→ **What to work on**: The line containing "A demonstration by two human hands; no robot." marks the end, so write out exactly every line from the top of the entries below through that one.

───── Data for analysis

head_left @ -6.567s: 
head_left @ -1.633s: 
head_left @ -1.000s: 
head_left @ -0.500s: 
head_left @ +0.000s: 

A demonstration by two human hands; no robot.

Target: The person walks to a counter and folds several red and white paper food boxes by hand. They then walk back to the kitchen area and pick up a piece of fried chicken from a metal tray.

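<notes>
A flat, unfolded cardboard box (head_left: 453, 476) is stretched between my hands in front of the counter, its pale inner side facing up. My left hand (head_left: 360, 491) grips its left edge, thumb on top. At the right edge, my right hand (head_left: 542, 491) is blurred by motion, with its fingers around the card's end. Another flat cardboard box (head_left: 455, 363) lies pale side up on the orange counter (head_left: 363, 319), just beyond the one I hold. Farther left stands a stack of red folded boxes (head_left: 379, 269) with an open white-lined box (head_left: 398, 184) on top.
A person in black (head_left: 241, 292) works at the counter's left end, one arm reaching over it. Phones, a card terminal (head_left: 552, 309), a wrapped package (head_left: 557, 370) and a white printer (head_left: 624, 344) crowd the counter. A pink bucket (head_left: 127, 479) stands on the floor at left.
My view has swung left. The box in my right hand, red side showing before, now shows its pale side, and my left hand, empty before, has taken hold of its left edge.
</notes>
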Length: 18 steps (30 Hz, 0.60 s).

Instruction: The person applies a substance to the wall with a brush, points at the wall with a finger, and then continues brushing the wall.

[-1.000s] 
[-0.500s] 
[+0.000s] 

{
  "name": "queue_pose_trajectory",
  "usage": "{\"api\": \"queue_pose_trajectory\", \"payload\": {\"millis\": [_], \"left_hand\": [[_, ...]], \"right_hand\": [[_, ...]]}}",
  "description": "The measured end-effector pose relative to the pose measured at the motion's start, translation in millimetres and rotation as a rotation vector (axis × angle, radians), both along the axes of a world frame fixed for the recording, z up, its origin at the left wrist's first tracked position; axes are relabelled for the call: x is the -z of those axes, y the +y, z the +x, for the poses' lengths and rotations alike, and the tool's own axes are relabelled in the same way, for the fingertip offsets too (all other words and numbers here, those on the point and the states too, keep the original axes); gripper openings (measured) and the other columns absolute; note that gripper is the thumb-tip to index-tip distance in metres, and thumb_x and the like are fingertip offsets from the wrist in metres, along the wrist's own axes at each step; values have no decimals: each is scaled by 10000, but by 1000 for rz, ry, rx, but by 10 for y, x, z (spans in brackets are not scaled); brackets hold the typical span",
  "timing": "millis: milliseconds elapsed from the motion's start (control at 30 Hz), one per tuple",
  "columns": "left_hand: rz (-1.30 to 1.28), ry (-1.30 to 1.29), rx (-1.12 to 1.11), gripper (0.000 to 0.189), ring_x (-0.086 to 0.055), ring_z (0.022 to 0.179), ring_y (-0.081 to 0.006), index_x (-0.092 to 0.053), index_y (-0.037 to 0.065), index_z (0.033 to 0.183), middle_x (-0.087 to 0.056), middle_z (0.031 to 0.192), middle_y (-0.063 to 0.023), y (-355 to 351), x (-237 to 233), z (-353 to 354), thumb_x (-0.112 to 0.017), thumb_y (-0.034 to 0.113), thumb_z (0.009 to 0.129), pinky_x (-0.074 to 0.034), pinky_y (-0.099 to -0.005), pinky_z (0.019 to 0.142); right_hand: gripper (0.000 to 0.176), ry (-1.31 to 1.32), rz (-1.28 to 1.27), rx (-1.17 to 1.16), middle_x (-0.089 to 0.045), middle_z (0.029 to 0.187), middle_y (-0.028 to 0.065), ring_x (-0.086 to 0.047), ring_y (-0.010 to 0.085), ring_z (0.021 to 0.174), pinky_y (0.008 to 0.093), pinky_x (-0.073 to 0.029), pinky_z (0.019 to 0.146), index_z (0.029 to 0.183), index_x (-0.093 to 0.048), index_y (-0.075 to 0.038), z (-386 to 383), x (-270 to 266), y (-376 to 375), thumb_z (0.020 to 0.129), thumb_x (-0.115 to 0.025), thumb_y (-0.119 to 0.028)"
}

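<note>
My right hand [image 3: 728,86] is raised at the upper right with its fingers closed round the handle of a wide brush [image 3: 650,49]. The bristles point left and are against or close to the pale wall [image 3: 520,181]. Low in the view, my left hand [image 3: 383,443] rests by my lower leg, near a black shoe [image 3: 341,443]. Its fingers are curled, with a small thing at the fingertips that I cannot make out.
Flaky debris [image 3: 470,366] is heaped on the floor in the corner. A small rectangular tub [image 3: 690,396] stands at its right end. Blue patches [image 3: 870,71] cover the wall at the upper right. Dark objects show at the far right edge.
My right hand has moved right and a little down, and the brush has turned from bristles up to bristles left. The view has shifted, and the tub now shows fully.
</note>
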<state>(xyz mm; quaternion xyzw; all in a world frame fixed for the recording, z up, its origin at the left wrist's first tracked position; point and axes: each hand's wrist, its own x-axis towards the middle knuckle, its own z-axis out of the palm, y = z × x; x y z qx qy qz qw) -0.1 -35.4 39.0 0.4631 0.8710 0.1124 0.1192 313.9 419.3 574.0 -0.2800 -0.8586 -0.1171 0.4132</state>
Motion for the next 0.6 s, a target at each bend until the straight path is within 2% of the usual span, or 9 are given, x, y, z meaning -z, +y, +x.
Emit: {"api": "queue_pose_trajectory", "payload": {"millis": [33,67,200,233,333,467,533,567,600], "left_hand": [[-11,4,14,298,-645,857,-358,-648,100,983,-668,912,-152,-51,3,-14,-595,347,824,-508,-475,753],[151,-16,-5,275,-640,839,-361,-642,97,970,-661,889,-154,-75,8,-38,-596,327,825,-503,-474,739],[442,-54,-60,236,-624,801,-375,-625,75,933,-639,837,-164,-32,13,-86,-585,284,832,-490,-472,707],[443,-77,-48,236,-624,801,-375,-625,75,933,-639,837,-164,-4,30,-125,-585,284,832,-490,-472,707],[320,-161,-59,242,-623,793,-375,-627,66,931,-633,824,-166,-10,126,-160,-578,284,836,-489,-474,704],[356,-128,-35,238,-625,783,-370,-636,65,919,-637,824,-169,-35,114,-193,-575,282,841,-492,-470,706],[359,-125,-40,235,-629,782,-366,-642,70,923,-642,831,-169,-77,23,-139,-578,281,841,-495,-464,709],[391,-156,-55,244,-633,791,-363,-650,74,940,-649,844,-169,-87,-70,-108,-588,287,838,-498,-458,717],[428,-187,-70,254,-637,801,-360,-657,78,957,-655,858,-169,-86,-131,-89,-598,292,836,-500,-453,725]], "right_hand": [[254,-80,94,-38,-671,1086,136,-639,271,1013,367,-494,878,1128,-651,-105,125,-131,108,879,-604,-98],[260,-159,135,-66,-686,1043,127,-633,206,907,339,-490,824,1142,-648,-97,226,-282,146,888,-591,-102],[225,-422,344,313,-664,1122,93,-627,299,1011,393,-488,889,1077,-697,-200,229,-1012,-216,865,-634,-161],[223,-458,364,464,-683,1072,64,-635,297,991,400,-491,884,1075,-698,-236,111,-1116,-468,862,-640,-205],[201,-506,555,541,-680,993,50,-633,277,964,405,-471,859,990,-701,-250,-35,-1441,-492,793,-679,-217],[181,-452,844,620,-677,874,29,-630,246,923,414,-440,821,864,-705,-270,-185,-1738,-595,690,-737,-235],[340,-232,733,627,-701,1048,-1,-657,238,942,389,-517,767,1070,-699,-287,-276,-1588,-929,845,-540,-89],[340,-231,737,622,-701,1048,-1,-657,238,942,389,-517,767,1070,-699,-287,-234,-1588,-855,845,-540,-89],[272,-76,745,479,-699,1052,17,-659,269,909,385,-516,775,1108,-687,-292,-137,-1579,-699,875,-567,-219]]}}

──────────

→ **Answer below**:
head_left @ -6.567s: 
head_left @ -1.633s: 
head_left @ -1.000s: 
head_left @ -0.500s: 
head_left @ +0.000s: 

A demonstration by two human hands; no robot.

The output has been given in full.